SB 1349 passed the General Assembly two years ago amid great confusion about what was in the bill and what it all meant. Legislators padded it out with modest solar-energy and energy-efficiency provisions to make it palatable to skeptical Democrats and ensure it would be signed by Governor McAuliffe.

But this year, legislators have no such excuse. They cannot have missed the torrent of criticism the law inspired, or the point that Dominion won’t spend a dime of its ill-gotten gain on compliance with the Clean Power Plan. It is hard to see the 9-2 vote in Commerce and Labor to kill Petersen’s SB 1095 as anything but a blatant, bipartisan gift to Dominion. (The dissenting votes came from Republicans Dick Black and Stephan Newman.)

Dominion’s corrosive effect on Virginia politics is one of the main threads of a book published last year called Virginia Politics & Government in a New Century: The Price of Power. Author Jeff Thomas outlines a whole host of ways in which Virginia politics have become mired in corruption. SB 1349 is Exhibit A.

Now the unearned largesse for Dominion—and the ignominious end to Senator Petersen’s effort to rein in Dominion’s influence—have become an issue in this year’s governor’s race. Republicans Denver Riggleman and Corey Stewart and Democrat Tom Perriello are all taking aim at the connection between Dominion’s campaign spending and the billion-dollar boondoggle it received from SB 1349. If Kilgore’s HB 2291 passes the Senate this month, they will have another example on which to build their case that Dominion’s campaign donations have corrupted Virginia’s legislative process.

Legislators themselves publicly reject the idea of a causal relationship between the steady stream of campaign cash and their votes in favor of the bills, while privately acknowledging the sway Dominion holds over the General Assembly. Indeed, the comfortable fiction that campaign donations don’t affect a politician’s votes is such an insult to voters’ intelligence that the wonder is why it took so many years to become a campaign issue.

Given Wagner and Kilgore’s leadership roles in the Republican-controlled House and Senate, the issue might not seem like obvious fodder for the Republican primary campaign. Of course, Wagner is also running for governor on the Republican ticket, so the assaults of challengers Riggleman and Stewart might simply be tactics designed to undermine the competition. If voters respond, though, we can expect to hear a lot more discussion of government corruption.
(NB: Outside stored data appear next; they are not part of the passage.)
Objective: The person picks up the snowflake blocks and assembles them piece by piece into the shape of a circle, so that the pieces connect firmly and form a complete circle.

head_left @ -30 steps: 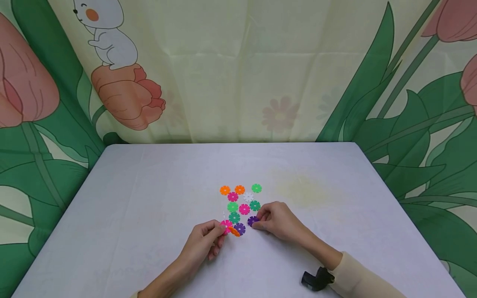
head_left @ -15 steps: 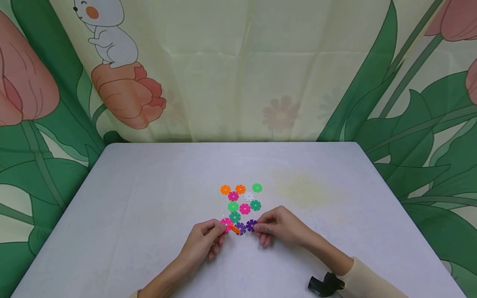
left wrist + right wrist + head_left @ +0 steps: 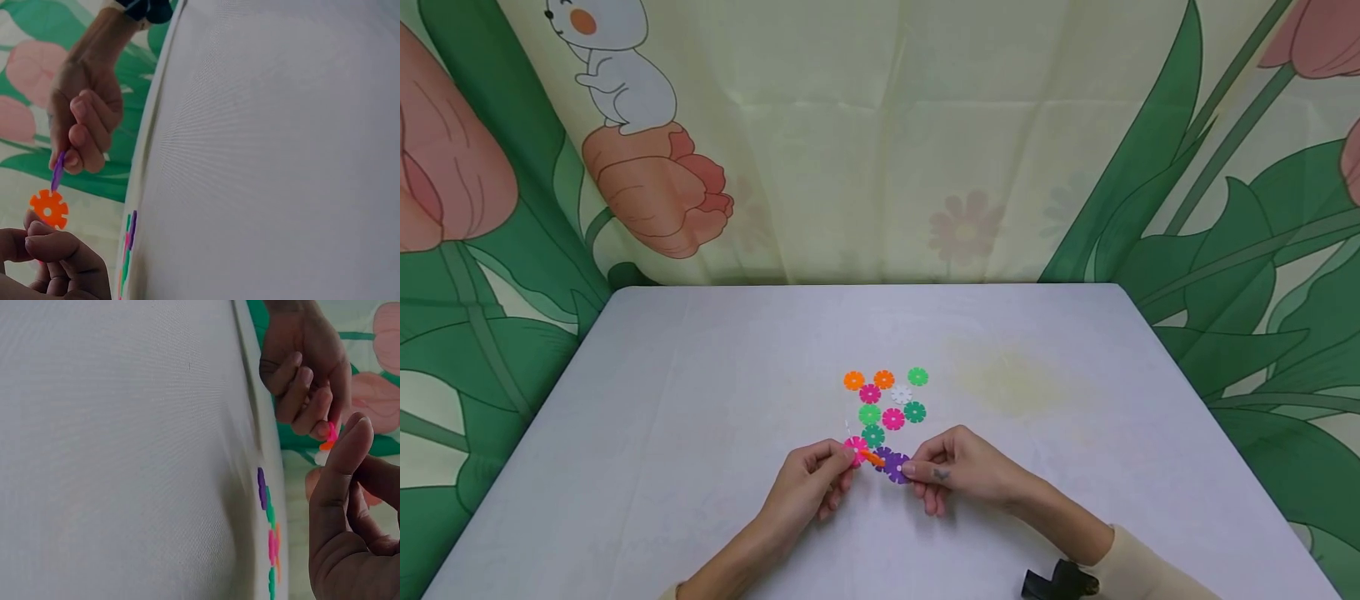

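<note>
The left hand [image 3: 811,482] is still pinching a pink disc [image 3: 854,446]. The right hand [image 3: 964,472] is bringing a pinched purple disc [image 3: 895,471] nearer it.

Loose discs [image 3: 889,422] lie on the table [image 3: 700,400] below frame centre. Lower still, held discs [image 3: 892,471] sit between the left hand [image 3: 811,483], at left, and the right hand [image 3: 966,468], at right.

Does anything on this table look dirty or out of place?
Yes: a faint yellowish patch on the white tabletop, beyond the right hand and right of the small, notched, multicoloured discs. It interrupts an otherwise pale surface, perhaps a stain; its cause isn't visible.
</note>
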### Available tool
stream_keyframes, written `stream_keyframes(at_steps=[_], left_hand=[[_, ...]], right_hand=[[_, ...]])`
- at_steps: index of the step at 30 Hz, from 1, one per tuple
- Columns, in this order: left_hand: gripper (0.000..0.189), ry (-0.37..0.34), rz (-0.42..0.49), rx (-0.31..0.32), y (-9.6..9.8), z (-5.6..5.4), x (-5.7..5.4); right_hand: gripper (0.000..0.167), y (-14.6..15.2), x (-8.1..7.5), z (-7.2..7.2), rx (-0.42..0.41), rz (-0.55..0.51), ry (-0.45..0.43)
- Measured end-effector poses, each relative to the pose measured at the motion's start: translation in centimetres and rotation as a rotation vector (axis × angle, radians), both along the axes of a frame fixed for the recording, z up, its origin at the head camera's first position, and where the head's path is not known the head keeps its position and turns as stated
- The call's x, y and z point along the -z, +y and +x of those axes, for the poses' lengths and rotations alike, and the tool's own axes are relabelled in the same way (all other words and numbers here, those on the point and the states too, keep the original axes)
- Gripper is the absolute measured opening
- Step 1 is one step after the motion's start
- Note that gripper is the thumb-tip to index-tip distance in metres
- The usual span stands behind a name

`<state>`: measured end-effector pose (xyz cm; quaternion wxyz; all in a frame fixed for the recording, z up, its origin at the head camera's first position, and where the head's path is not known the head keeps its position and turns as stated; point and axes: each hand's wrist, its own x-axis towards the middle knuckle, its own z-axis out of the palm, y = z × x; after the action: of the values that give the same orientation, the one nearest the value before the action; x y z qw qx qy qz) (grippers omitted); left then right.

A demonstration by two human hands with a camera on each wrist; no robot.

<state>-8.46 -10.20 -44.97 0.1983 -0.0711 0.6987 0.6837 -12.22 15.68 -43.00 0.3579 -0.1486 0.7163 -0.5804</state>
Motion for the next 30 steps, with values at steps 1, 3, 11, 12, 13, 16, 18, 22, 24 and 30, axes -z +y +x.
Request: stream_keyframes(at_steps=[1, 3, 11, 12, 13, 16, 18, 22, 24, 30], left_hand=[[0.03, 0.0, -0.001, 0.003, 0.01, 0.03, -0.01], [0.031, 0.0, -0.001, 0.01, 0.04, 0.1, 0.01], [0.033, 0.001, -0.012, 0.021, 0.19, 0.18, -0.02], [0.033, 0.0, -0.013, 0.022, 0.19, 0.2, -0.03], [0.033, 0.0, -0.016, 0.023, 0.2, 0.2, -0.04], [0.032, 0.0, -0.018, 0.026, 0.18, 0.26, -0.11], [0.032, 0.002, -0.017, 0.029, 0.18, 0.27, -0.12], [0.031, 0.001, -0.005, 0.035, 0.21, 0.33, -0.14], [0.031, 0.003, -0.003, 0.039, 0.23, 0.37, -0.09], [0.028, 0.014, -0.019, 0.043, 0.26, 0.55, 0.14]], right_hand=[[0.034, -0.03, 0.02, 0.01, -0.001, -0.004, -0.002], [0.034, -0.08, 0.09, 0.02, 0.001, -0.006, -0.007], [0.035, -0.29, 0.23, 0.12, 0.012, 0.003, -0.019], [0.035, -0.32, 0.23, 0.13, 0.012, 0.002, -0.019], [0.035, -0.33, 0.23, 0.14, 0.013, 0.001, -0.019], [0.035, -0.35, 0.23, 0.14, 0.011, -0.006, -0.021], [0.036, -0.34, 0.23, 0.14, 0.012, -0.009, -0.019], [0.036, -0.31, 0.3, 0.15, 0.026, -0.012, -0.016], [0.036, -0.29, 0.44, 0.21, 0.025, -0.018, -0.015], [0.041, -0.32, 0.97, 0.57, 0.015, -0.053, -0.02]])
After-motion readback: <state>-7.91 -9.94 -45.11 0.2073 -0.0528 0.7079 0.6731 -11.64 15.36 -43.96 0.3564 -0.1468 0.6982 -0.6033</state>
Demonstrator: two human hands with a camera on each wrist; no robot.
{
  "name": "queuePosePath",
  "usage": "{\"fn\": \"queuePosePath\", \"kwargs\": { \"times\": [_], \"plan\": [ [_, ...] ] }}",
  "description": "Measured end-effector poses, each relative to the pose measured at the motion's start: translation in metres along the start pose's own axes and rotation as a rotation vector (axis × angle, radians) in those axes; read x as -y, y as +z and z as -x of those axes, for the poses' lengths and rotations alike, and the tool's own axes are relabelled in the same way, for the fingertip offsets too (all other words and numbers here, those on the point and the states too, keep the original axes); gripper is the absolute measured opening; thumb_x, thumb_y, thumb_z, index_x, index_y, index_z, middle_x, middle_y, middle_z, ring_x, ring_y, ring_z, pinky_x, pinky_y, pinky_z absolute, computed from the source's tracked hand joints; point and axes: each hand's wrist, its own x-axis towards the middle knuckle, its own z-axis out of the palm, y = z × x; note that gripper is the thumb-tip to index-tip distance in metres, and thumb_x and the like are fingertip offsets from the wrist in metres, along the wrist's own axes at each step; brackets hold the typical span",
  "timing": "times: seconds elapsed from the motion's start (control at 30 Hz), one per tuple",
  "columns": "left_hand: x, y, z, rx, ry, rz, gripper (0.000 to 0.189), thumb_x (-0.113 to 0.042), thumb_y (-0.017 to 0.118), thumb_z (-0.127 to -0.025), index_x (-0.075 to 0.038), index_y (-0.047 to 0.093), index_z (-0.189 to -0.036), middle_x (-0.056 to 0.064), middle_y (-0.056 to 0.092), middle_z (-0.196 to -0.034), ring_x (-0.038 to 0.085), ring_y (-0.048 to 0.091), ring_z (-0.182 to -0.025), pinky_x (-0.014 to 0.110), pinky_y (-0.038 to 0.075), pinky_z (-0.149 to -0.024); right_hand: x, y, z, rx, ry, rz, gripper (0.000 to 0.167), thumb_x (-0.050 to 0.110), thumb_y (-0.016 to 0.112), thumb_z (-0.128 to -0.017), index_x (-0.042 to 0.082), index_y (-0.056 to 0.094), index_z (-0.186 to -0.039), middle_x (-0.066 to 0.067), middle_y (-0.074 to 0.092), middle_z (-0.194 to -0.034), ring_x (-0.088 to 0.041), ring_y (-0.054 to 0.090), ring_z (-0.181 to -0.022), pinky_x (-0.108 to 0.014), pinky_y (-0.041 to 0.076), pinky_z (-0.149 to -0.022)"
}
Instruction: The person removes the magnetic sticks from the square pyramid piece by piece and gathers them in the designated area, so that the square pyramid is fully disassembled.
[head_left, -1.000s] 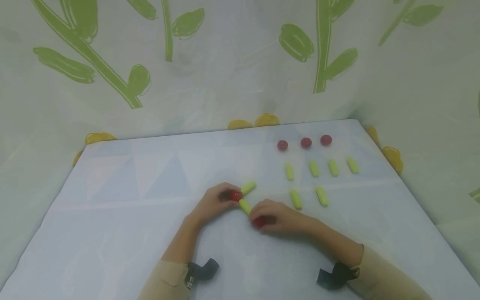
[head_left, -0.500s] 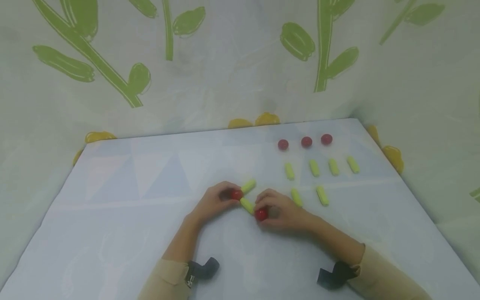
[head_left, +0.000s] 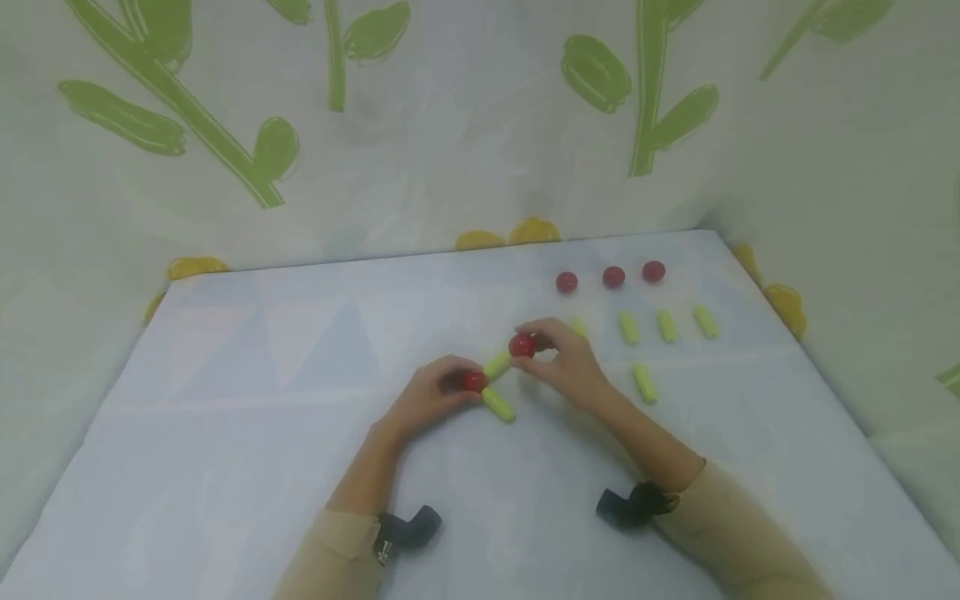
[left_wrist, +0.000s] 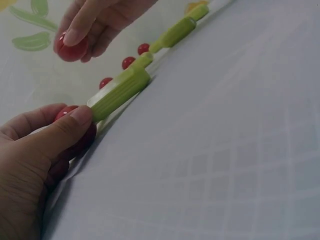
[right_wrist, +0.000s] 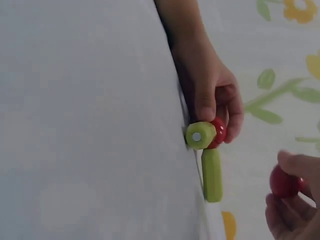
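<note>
My left hand (head_left: 429,402) pinches a red ball (head_left: 474,382) low over the table. Two yellow-green rods spread from that ball in a V: a near rod (head_left: 498,406) and a far rod (head_left: 496,365). A pale round disc shows in the end of one rod (right_wrist: 196,136) in the right wrist view. Between thumb and fingers, my right hand (head_left: 567,367) grips a second red ball (head_left: 521,345), which overlaps the far rod's outer end in the head view. The left wrist view has this ball (left_wrist: 72,48) raised above the table.
Three red balls, one of them the middle ball (head_left: 613,277), stand in a row at the table's back right. Several loose rods, such as this rod (head_left: 644,382), lie in front of them; my right hand partly covers one (head_left: 578,326). A patterned wall cloth (head_left: 450,150) rises behind the table (head_left: 225,467).
My right hand has carried its red ball from the near rod's outer end, away from me, to the far rod's end. My left hand keeps its ball in nearly the same place.
</note>
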Motion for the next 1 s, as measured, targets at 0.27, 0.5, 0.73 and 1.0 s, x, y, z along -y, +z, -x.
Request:
{"fn": "queuePosePath", "kwargs": {
  "times": [0.27,0.5,0.73,1.0],
  "plan": [
    [0.000,0.002,-0.001,0.002,-0.022,0.020,0.037,-0.020,0.077,-0.078,-0.018,0.065,-0.114,-0.006,0.065,-0.108,0.011,0.059,-0.105,0.031,0.049,-0.093,-0.007,0.001,-0.033,-0.094,0.166,-0.007,0.044,0.022,0.073,-0.083,0.014,0.057,-0.123,-0.005,0.061,-0.117,-0.022,0.061,-0.104,-0.037,0.052,-0.091],
    [-0.002,0.001,-0.001,-0.004,-0.041,0.026,0.038,-0.021,0.078,-0.076,-0.019,0.065,-0.112,-0.006,0.065,-0.108,0.011,0.059,-0.104,0.032,0.049,-0.092,-0.023,-0.027,-0.045,-0.125,0.232,0.002,0.044,0.024,0.072,-0.085,0.014,0.057,-0.125,-0.007,0.061,-0.117,-0.024,0.059,-0.105,-0.038,0.051,-0.092],
    [-0.004,0.000,0.002,-0.008,-0.051,0.023,0.039,-0.019,0.078,-0.076,-0.017,0.065,-0.112,-0.004,0.065,-0.108,0.012,0.059,-0.105,0.031,0.048,-0.093,-0.038,-0.065,-0.046,-0.165,0.248,0.035,0.047,0.023,0.071,-0.085,0.010,0.055,-0.127,-0.011,0.058,-0.122,-0.027,0.056,-0.107,-0.041,0.048,-0.094],
    [-0.004,0.001,0.001,-0.006,-0.036,0.048,0.039,-0.019,0.078,-0.075,-0.019,0.065,-0.112,-0.005,0.065,-0.107,0.011,0.059,-0.103,0.030,0.049,-0.092,-0.049,-0.115,-0.041,-0.221,0.313,0.107,0.049,0.026,0.067,-0.088,0.009,0.051,-0.131,-0.014,0.055,-0.126,-0.029,0.053,-0.112,-0.044,0.045,-0.097]
  ]
}}
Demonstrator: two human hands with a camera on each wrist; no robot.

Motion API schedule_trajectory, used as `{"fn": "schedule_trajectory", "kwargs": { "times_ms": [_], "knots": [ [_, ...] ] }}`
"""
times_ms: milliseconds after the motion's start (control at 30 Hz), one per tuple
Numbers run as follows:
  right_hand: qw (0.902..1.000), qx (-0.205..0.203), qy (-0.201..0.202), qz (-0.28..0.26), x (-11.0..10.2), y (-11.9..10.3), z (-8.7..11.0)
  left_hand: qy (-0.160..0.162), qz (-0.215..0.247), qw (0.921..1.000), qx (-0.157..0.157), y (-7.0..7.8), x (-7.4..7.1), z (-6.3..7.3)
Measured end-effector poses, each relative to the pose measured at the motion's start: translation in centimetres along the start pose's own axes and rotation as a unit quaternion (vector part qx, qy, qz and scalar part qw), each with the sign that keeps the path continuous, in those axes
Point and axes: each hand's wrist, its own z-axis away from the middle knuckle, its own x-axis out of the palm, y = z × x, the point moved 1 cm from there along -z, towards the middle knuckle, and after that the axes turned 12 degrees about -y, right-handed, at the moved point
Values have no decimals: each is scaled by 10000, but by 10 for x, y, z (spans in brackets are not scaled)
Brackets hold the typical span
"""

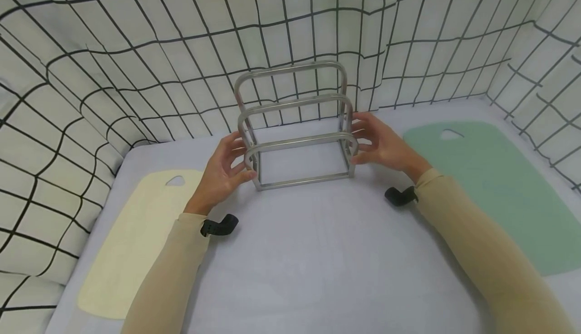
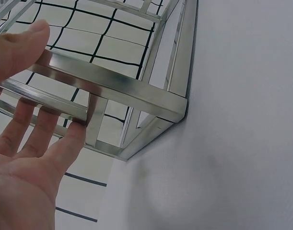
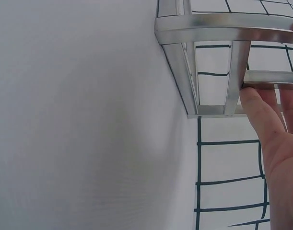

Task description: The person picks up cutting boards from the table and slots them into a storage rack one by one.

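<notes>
A silver metal rack stands upright on the white tabletop, its three rounded frames stepping up from front to back. At its left side my left hand grips the upright bars. The left wrist view shows the thumb over the front bar of the rack and the other fingers against a bar behind it. My right hand holds the opposite side. In the right wrist view, fingers touch an inner bar of the rack, while the thumb is mostly cut off by the frame edge.
To the left lies a cream cutting board with a handle hole, partly under the left forearm in this view. A green cutting board lies on the right. White walls with a black grid pattern enclose the table at the back and sides.
</notes>
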Motion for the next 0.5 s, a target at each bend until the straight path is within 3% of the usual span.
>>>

In today’s chaotic political environment, Democrats who don’t speak out could find themselves under fire, too. Lieutenant Governor Ralph Northam, the other Democrat running for Governor, has accepted over $97,000 from Dominion since 2008, according to VPAP.org, and so far seems not to have joined the chorus of voices criticizing Dominion’s influence.

The anti-corporate sentiments that fueled Bernie Sanders’ campaign have only intensified with Donald Trump’s embrace of bankers and oil barons. Democratic voters today are less likely than ever to forgive leaders of their own party for cozying up to big corporations. If either Democratic candidate for governor cedes the issue of clean government to the other—or to Republicans—this might be the election in which it matters.